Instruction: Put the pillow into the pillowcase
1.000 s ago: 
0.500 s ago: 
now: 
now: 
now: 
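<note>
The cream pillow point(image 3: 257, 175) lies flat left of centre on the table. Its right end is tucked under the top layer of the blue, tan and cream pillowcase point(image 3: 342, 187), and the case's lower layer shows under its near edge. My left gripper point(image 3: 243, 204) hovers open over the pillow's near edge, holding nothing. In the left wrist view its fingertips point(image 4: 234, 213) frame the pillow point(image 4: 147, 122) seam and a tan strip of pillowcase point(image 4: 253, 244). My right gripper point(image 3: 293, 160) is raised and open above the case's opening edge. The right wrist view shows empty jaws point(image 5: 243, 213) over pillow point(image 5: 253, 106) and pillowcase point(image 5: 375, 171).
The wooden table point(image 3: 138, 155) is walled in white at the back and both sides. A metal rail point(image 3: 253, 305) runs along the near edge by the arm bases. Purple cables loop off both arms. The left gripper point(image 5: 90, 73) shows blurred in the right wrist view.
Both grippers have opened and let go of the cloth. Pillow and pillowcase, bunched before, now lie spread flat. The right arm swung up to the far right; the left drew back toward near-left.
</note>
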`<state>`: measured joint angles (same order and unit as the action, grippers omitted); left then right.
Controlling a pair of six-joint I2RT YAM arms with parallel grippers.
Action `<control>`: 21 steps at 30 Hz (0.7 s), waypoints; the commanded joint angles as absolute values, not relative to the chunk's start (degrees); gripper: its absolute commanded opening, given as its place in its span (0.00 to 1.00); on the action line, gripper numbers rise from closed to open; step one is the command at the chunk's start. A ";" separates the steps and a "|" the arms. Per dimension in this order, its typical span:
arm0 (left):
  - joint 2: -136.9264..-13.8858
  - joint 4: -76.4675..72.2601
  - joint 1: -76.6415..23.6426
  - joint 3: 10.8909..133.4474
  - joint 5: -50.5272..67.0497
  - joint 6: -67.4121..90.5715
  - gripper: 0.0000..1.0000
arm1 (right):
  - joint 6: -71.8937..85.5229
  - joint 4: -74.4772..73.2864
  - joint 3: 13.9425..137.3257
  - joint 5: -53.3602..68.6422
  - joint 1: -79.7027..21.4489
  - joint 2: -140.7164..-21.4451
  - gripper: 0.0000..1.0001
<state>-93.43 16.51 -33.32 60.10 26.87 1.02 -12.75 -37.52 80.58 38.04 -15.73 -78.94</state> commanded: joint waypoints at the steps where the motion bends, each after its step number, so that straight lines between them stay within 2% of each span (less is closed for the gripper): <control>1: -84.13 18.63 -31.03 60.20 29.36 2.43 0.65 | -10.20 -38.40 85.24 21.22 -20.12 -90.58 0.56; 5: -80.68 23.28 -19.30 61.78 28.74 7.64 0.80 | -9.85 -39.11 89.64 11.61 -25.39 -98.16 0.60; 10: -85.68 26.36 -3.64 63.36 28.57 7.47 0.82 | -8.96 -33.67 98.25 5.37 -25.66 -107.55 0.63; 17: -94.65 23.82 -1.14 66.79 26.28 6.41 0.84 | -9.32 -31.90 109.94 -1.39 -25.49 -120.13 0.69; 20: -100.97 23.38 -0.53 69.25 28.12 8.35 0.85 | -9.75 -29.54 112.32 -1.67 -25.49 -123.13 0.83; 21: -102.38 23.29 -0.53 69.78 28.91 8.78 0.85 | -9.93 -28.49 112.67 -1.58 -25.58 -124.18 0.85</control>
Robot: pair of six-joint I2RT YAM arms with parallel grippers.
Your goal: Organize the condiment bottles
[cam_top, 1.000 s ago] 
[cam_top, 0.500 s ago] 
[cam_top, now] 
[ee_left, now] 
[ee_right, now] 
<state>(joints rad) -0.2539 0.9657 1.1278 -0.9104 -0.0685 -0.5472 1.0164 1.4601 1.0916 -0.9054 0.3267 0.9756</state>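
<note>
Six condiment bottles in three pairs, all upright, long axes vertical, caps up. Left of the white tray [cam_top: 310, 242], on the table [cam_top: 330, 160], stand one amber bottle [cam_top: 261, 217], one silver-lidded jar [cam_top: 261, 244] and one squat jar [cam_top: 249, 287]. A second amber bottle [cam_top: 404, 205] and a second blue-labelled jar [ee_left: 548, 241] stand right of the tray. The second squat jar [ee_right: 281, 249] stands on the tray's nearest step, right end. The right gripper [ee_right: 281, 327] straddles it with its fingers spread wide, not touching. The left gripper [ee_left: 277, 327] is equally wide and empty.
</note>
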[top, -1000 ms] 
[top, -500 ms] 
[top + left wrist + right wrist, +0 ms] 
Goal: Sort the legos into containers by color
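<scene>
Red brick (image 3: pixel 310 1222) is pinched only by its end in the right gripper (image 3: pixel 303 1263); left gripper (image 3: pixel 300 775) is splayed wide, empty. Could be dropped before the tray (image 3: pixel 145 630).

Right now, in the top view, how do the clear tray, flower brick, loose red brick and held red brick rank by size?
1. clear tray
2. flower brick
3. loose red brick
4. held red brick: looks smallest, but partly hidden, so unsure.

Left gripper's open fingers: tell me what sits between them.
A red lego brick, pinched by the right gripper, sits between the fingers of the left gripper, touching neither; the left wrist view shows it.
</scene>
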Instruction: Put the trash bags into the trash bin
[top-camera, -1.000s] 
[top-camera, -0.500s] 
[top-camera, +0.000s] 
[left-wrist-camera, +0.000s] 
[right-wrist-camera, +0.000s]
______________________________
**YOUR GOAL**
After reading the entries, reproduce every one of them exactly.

**EXERCISE OUTPUT**
Instruction: Put the pillow into the pillowcase
1.000 s ago: 
0.500 s ago: 
now: 
now: 
now: 
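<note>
The cream pillow point(image 3: 257, 175) lies flat left of centre on the table. Its right end is tucked under the top layer of the blue, tan and cream pillowcase point(image 3: 342, 187), and the case's lower layer shows under its near edge. My left gripper point(image 3: 243, 204) hovers open over the pillow's near edge, holding nothing. In the left wrist view its fingertips point(image 4: 234, 213) frame the pillow point(image 4: 147, 122) seam and a tan strip of pillowcase point(image 4: 253, 244). My right gripper point(image 3: 293, 160) is raised and open above the case's opening edge. The right wrist view shows empty jaws point(image 5: 243, 213) over pillow point(image 5: 253, 106) and pillowcase point(image 5: 375, 171).
The wooden table point(image 3: 138, 155) is walled in white at the back and both sides. A metal rail point(image 3: 253, 305) runs along the near edge by the arm bases. Purple cables loop off both arms. The left gripper point(image 5: 90, 73) shows blurred in the right wrist view.
Both grippers have opened and let go of the cloth. Pillow and pillowcase, bunched before, now lie spread flat. The right arm swung up to the far right; the left drew back toward near-left.
</note>
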`<state>`: measured joint angles (same order and unit as the action, grippers omitted); left then right.
Controlling a pair of six-joint I2RT YAM arms with parallel grippers.
Action `<control>`: 21 steps at 30 Hz (0.7 s), waypoints; the commanded joint angles as absolute values, not relative to the chunk's start (degrees); gripper: its absolute commanded opening, given as its place in its span (0.00 to 1.00); on the action line, gripper numbers rise from closed to open; step one is the command at the chunk's start. A ";" separates the steps and a "|" the arms. Per dimension in this order, its typical span:
arm0 (left):
  - joint 2: -136.9264..-13.8858
  - joint 4: -76.4675..72.2601
  - joint 1: -76.6415..23.6426
  - joint 3: 10.8909..133.4474
  - joint 5: -50.5272..67.0497
  - joint 6: -67.4121..90.5715
  - gripper: 0.0000..1.0000
arm1 (right):
  - joint 6: -71.8937..85.5229
  - joint 4: -74.4772..73.2864
  - joint 3: 13.9425..137.3257
  - joint 5: -53.3602..68.6422
  - joint 1: -79.7027..21.4489
  - joint 2: -140.7164..-21.4451
  - gripper: 0.0000..1.0001
<state>-93.43 16.51 -33.32 60.10 26.87 1.02 -12.75 -37.52 80.58 38.04 -15.73 -78.94</state> commanded: joint waypoints at the steps where the motion bends, each after its step number, so that straight lines between them stay within 2% of each span (less is closed for the gripper): <control>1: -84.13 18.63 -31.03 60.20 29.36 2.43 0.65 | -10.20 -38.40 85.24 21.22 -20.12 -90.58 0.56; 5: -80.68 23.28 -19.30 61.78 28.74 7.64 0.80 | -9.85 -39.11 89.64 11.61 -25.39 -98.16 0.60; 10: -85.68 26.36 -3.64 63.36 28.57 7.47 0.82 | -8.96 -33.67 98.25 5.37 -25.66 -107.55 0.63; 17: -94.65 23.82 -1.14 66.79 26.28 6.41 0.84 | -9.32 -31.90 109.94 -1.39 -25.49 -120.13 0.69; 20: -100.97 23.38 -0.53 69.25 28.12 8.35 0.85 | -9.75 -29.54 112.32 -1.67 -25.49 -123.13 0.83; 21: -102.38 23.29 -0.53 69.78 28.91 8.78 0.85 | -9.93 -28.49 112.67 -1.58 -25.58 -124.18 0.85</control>
Robot: pair of six-joint I2RT YAM arms with parallel grippers.
Your goal: Organize the condiment bottles
[cam_top, 1.000 s ago] 
[cam_top, 0.500 s ago] 
[cam_top, now] 
[ee_left, now] 
[ee_right, now] 
<state>(joints rad) -0.2539 0.9657 1.1278 -0.9104 -0.0685 -0.5472 1.0164 1.4601 1.0916 -0.9054 0.3267 0.9756</state>
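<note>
Six condiment bottles in three pairs, all upright, long axes vertical, caps up. Left of the white tray [cam_top: 310, 242], on the table [cam_top: 330, 160], stand one amber bottle [cam_top: 261, 217], one silver-lidded jar [cam_top: 261, 244] and one squat jar [cam_top: 249, 287]. A second amber bottle [cam_top: 404, 205] and a second blue-labelled jar [ee_left: 548, 241] stand right of the tray. The second squat jar [ee_right: 281, 249] stands on the tray's nearest step, right end. The right gripper [ee_right: 281, 327] straddles it with its fingers spread wide, not touching. The left gripper [ee_left: 277, 327] is equally wide and empty.
</note>
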[top, -1000 ms] 
[top, -500 ms] 
[top + left wrist + right wrist, +0 ms] 
Goal: Sort the legos into containers by color
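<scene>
Red brick (image 3: pixel 310 1222) is pinched only by its end in the right gripper (image 3: pixel 303 1263); left gripper (image 3: pixel 300 775) is splayed wide, empty. Could be dropped before the tray (image 3: pixel 145 630).

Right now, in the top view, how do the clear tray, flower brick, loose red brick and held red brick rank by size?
1. clear tray
2. flower brick
3. loose red brick
4. held red brick: looks smallest, but partly hidden, so unsure.

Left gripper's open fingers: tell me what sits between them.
A red lego brick, pinched by the right gripper, sits between the fingers of the left gripper, touching neither; the left wrist view shows it.
</scene>
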Instruction: Put the trash bags into the trash bin
[top-camera, -1.000s] 
[top-camera, -0.500s] 
[top-camera, +0.000s] 
[left-wrist-camera, +0.000s] 
[right-wrist-camera, +0.000s]

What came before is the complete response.